4.1-rc2 sys-net panic

My 4.1-rc2 system sys-net paniced. It was after a wake-from-suspend, if that makes any difference.

sys-net.log (455.5 KB)

Wow.

Have you tried resetting the PCI wifi card?

# echo 1 > /sys/bus/pci/drivers/pciback/<PCI Device>/d3cold_allowed
# echo 1 > /sys/bus/pci/drivers/pciback/<PCI Device>/reset
# echo 1 > /sys/bus/pci/drivers/pciback/<PCI Device>/rescan

Just to be clear:

  1. You woke up your machine
  2. sys-net was not running
  3. You then started sys-net
  4. You got the kernel panic

Right?

When I suspend my machine, I do not shut down sys-net. You cannot readily stop sys-net, as sys-firewall uses it. Similarly, you cannot readily stop sys-firewall as all sorts of AppVMs use it.

One can use the “kill” command via the Qube Manager app to force a paniced sys-net to go away, ignoring any dependencies.

Anyway, when a system panics, it is not usually possible to get a shell prompt in order to try resetting the WiFi. sys-net had paniced, per the log, but had not reset/reboot, and was still ‘running’, per Qubes.

Well, in that case, none of what I said earlier applies, because you suspended your machine while sys-net was running…

Has it done anything like this before?

As I am not using wifi, I removed the PCI device from the sys-net VM, so I have a work-around. I am just reporting the panic here as a ‘heads up’ in case anyone else has their network go catatonic and sys-net be unresponsive, plus if any devs want to use the info from the sys-net.log console stack trackbacks of the issue (there were a lot of errors logged priot to the panic, just after a resume from suspend).

I’m also willing to add the wifi PCI-device back in order to either further debug this issue or to test/verify any fixes.

1 Like

@alzer89: No.

I’ve had quite a few issues with Broadcom hardware on quite a few machines, and some of them even ended up causing a dom0 kernel panic.

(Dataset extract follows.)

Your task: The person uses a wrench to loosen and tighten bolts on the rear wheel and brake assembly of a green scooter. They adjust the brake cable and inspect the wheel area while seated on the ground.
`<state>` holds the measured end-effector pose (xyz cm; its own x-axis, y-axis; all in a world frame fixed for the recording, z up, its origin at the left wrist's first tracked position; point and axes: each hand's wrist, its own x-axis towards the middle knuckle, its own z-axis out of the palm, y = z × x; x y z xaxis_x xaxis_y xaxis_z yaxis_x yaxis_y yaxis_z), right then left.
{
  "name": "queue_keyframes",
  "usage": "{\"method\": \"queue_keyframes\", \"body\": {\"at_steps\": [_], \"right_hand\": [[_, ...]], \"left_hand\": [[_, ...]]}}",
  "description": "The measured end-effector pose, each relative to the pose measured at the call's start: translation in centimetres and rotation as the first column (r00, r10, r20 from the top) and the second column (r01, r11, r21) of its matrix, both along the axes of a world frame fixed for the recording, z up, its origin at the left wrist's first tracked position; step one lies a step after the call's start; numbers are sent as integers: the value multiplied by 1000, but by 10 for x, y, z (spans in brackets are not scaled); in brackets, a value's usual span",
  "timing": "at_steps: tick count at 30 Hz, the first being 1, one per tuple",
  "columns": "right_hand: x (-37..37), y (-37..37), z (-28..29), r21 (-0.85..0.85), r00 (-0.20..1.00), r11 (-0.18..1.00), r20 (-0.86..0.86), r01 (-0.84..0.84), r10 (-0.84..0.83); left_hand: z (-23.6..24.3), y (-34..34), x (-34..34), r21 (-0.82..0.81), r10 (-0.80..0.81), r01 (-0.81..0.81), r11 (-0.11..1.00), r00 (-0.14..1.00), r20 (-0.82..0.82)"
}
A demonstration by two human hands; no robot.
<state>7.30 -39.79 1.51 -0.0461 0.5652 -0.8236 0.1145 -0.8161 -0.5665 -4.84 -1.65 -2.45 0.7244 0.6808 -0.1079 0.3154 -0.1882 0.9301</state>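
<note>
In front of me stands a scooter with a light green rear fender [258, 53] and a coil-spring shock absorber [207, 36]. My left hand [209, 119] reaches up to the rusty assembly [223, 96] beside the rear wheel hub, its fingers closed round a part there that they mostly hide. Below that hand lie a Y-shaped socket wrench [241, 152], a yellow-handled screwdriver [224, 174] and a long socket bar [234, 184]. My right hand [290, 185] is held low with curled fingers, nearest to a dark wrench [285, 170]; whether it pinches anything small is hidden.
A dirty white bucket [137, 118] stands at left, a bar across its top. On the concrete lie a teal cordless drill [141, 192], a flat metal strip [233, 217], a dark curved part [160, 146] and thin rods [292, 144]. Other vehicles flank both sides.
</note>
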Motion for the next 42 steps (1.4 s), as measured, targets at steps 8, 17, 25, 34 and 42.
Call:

To tell you the truth, I haven’t had a single machine that runs Qubes OS that has been able to wake from suspend without some sort of issue (delay before becoming responsive, display/backlight not fully turning on, wifi card not waking up, keyboard not being recognised). I have been longing for the day when I can close the lid, open it up, and everything just works…

Thankfully, boot and shutdown times aren’t as long as they used to be, so that’s what I’ve been doing as a workaround…

Granted, I run Qubes on some pretty niche hardware, though…

Good on you for reporting it. Every bit helps.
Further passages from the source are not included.